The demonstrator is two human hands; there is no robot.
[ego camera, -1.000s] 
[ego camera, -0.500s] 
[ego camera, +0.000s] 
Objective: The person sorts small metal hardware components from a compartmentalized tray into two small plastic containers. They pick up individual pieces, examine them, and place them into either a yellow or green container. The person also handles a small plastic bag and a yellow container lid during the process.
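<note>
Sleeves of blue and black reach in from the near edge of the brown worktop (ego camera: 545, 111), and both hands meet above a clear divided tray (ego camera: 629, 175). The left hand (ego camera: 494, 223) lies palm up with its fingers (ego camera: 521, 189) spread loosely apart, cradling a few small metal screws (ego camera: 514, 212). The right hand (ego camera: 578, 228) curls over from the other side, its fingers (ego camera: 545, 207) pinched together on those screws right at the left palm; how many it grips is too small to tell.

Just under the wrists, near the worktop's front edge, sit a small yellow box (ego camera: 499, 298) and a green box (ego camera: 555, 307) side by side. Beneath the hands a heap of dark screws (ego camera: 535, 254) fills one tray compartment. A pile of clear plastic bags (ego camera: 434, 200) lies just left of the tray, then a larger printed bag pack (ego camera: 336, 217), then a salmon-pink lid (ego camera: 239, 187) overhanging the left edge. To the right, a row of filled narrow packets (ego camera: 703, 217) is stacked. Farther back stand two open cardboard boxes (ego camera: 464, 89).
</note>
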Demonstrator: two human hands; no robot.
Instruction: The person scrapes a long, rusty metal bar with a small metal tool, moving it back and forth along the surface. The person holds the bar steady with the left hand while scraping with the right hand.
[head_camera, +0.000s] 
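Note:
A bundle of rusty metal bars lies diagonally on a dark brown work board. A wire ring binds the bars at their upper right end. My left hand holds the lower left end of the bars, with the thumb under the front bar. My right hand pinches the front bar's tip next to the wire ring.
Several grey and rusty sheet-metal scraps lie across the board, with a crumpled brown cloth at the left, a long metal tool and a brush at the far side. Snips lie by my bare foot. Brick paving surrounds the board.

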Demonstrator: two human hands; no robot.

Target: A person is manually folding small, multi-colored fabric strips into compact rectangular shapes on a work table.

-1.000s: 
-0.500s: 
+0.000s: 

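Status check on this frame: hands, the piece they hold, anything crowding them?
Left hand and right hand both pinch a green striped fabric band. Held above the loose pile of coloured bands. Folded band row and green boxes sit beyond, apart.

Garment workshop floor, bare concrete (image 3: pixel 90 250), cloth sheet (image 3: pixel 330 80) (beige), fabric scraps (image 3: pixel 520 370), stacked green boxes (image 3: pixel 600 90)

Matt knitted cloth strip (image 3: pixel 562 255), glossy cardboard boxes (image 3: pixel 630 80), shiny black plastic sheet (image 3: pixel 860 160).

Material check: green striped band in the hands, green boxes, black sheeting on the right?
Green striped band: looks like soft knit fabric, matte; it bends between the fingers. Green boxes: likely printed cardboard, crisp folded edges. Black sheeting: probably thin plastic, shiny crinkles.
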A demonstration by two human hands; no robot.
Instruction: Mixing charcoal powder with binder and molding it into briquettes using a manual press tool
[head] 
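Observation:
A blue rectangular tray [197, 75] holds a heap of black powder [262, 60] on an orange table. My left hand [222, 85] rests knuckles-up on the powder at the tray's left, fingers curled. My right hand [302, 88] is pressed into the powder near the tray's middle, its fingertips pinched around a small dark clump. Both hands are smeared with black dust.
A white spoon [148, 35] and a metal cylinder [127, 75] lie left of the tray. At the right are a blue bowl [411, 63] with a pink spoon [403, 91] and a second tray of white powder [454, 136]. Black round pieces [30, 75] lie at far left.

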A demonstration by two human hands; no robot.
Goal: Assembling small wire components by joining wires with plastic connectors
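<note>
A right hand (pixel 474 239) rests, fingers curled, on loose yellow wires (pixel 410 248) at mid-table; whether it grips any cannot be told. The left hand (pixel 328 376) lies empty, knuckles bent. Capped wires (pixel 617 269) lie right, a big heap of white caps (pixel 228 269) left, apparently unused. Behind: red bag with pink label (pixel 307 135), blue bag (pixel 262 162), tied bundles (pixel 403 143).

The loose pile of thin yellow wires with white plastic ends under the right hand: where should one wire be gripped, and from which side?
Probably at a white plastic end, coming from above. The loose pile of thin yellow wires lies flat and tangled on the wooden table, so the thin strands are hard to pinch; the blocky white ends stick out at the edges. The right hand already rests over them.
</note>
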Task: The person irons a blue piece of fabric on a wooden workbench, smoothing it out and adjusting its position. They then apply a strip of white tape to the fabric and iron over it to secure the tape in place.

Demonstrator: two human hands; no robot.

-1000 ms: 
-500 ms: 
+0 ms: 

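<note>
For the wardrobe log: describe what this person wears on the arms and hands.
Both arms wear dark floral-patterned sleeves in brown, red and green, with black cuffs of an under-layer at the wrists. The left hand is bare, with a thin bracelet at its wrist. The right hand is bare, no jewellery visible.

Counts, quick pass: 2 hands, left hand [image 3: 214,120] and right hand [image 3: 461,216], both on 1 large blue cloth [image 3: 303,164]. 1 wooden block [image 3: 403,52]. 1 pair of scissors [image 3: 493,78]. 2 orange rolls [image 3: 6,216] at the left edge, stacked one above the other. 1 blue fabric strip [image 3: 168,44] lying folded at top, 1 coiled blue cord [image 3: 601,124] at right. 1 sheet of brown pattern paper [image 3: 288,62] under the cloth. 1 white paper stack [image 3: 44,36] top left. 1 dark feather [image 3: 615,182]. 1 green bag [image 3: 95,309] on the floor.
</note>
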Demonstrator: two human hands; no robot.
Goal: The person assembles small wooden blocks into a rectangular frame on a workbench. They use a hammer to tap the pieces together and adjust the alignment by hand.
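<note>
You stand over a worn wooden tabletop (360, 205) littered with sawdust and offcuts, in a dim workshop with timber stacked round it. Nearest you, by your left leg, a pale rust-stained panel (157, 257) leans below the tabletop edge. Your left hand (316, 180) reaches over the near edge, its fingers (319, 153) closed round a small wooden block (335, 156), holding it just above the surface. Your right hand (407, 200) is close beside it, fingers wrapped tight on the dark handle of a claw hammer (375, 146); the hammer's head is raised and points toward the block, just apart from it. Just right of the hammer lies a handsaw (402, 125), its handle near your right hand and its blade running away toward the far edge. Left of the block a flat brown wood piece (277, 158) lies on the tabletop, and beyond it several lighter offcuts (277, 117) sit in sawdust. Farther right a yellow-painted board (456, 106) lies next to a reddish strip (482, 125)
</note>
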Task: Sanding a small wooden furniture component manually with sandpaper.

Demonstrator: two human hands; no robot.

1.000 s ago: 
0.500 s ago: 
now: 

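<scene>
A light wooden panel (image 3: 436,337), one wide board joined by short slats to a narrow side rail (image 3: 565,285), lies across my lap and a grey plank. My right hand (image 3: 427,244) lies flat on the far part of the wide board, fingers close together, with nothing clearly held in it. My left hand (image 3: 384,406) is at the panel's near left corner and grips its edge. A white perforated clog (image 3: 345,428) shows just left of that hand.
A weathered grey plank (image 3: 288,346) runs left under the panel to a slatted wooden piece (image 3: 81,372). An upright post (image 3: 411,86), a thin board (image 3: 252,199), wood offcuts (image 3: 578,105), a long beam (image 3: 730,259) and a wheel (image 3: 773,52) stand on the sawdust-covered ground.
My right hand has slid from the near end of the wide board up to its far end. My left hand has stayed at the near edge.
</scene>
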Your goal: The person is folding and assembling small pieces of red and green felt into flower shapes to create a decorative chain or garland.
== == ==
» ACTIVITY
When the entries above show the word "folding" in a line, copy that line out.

» RESPONSE FOR THIS EXERCISE
Target: A person is manually folding small, multi-colored fabric strips into compact rectangular shapes on a work table.
Your goal: The person is folding and assembling small pieces of red and green felt into flower shapes to create a decorative chain or garland.

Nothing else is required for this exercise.